I went to India at the age of 18, to learn how to meditate. I had grown up in New York City, gone to college in Buffalo, New York, and had once gone on a family vacation to Florida. I had never even been to California when I went to India.

As soon as I arrived in India I felt like I was home. There were times I felt overwhelmed or downright scared, to be sure, but there was also a sense of belonging that underlay my sheer bewilderment at the intensity of it all, or confusion at what was expected of me.

Once I left India to return to the U.S., that feeling never left. I realized I didn’t carry a sense of psychological distance when it came to India — it was my other home. I could imagine going there for a brief trip, and the profound sense of connection would reemerge as soon as I landed. It always did.

In the seventies I went to India, in the eighties Burma, in the nineties Nepal, to study and practice meditation. I came to experience each place as “mine” in a way, the people like family and their struggles piercing my heart.

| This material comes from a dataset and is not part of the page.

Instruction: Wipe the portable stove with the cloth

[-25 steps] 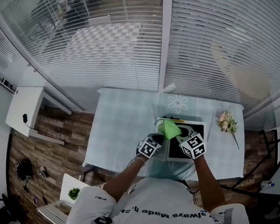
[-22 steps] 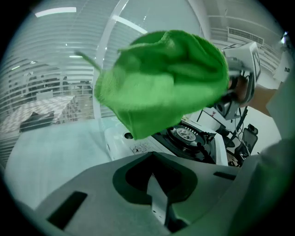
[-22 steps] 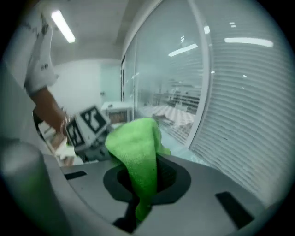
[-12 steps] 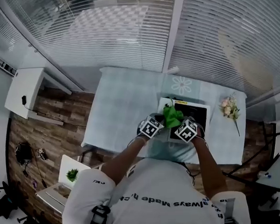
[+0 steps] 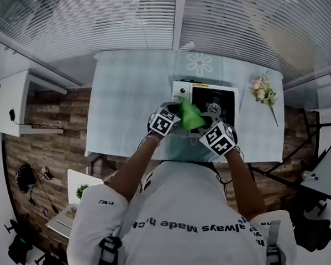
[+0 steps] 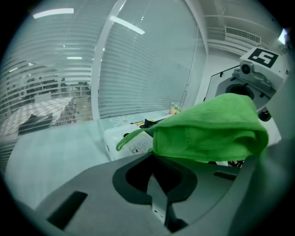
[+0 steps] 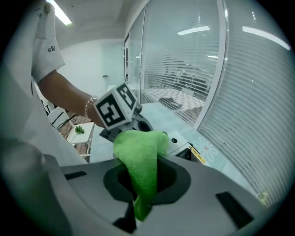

I wonder what it’s like to grow up in a world where a smartphone has the capacity to erode a sense of psychological distance to anywhere at any time. That is, in fact, the potential of our world right now. I find it wondrous, radical, full of opportunity to really commit to making this a better world, because we genuinely find ourselves in one another. Who is a stranger? Who is the “other” when you hear their hopes and dreams, see their lives unfold?

Sometimes, though, it seems easier to engage in the struggles of the world than the ones in our neighborhood.

I have good friends who work at tech companies. They are as committed as anyone I know to easing suffering for the people of this world, who never really thought about the effect on the local community by the influx of companies like theirs. I’ve seen centers devoted to innovative solutions for international problems that are just starting to recognize their formerly placid locality now has a growing population with a significant drug problem and wondering if and how they should try to be part of the solution right here at home. The suffering isn’t just “over there,” nor is the family we need to open to.

I like to think of working to erode a sense of psychological distance everywhere, alongside understanding the needs of the place where I live. I vote. I have responsibilities and an ability to make a home-grown difference.

In many ways I’ve thought of myself as a citizen of the world since I was 18 years old. But I am also a citizen of Barre, Massachusetts. I have long followed The Irrawaddy on Twitter and only very recently sought out the Barre Gazette on Facebook. I contribute whatever I can to easing world hunger, and now I make sure the Barre food bank is amongst those that receive my first donations. I always vote, even if it is often via absentee ballot, and I study the issues.

It’s funny that I’ve had to work to be a good citizen in the place where I am in fact a citizen, or in New York City where I grew up and now spend periods of time in. I’m learning that to be at home everywhere, I have to be sure to include the place I actually live.